When the neon “Swinging Girl” on Hastings Street in Burnaby’s Heights neighbourhood stops swinging, people notice.
When she disappears, people panic.
That’s why the Heights Merchants Association decided to warn community members last fall before the sign was taken down to be refurbished.
But that didn’t stop some from calling anyway when it happened, according to Heights Merchants Association executive director Isabel Kolic.
“Lots of people noticed that she was missing, and I think they were alarmed that they’d lost her forever, but we quickly told them that, no, the city was taking care of her,” she said.
Kolic said the iconic sign – a unique vintage neon that moves, thanks to a built-in motor – had been having mechanical issues for a while.
So the last time it stopped swinging, in the fall, the city decided to take it down and give it a thorough once-over.
It was taken to Mainland Signs in Richmond, under the direction of Sicon Signs, which is contracted to maintain the sign.
“It’s so much easier for them to do the quality work while it’s in the shop as opposed to hanging off the side of a building trying to repaint it,” said City of Burnaby heritage planner Lisa Codd.
Step one of the process was to create a stencil of the sign, so its colours – the two-toned blue dress, the red lips and pale-peach face, arms and legs – could be meticulously replicated.
The sign had been touched up with paint for years, according to Sicon Signs owner Tim McLean, so the second step was to sandblast away layers of flaking paint.
Inside the sign, the motor was repaired and cleaned and a bearing replaced, McLean said.
Painter Steve Boal, who was tasked with repainting the sign, said he recognized it as soon as it came into the shop.
He said he remembered seeing it as a kid when taking the bus to Vancouver.
“It was pretty hard to miss.

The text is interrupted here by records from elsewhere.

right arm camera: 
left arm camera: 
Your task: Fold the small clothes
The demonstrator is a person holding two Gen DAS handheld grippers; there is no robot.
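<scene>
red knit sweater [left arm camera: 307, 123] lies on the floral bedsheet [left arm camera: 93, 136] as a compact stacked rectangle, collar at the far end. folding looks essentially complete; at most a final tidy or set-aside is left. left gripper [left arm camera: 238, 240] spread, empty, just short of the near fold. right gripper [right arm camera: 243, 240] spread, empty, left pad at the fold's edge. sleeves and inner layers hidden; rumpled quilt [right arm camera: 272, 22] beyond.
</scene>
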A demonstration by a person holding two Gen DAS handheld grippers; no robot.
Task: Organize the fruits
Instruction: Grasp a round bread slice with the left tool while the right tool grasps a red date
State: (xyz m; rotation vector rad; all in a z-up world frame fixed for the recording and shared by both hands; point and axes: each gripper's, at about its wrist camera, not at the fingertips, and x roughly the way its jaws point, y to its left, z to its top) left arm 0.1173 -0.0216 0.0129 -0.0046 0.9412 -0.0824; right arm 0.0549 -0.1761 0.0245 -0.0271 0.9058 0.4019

Back in the ’80s there was not a lot of neon around, and it just really stood out, and I thought it looked really cool,” he said.
The sign was originally commissioned by Helen Arnold in 1955 for her store, Helen’s Children’s Wear at 4142 East Hastings, to draw the eye of customers then increasingly taking to automobiles.
By the time the store was sold 52 years later, in 2007, Helen’s Swinging Girl had become a beloved landmark, and the city stepped in to save it.
It bought the sign from Sicon Signs, which had bought out the original creator and owners of the Swinging Girl, the Wallace Neon Company, in the 1970s.
(Most of the Lower Mainland’s iconic neon signs were not owned by the businesses they advertised, McLean explained. They were rented from sign companies, like Wallace.)
The city then contracted Sicon Signs to refurbish it.
In place of “Helen’s,” the top of the sign was changed to read “Heights.”
In 2010, the city then listed the sign on its community heritage register, officially naming the girl on the swing Helen, in honour of Arnold.
The city hopes to have the Swinging Girl swinging in the Heights again by next Wednesday.
The cost of the project will be about $10,000, according to Codd.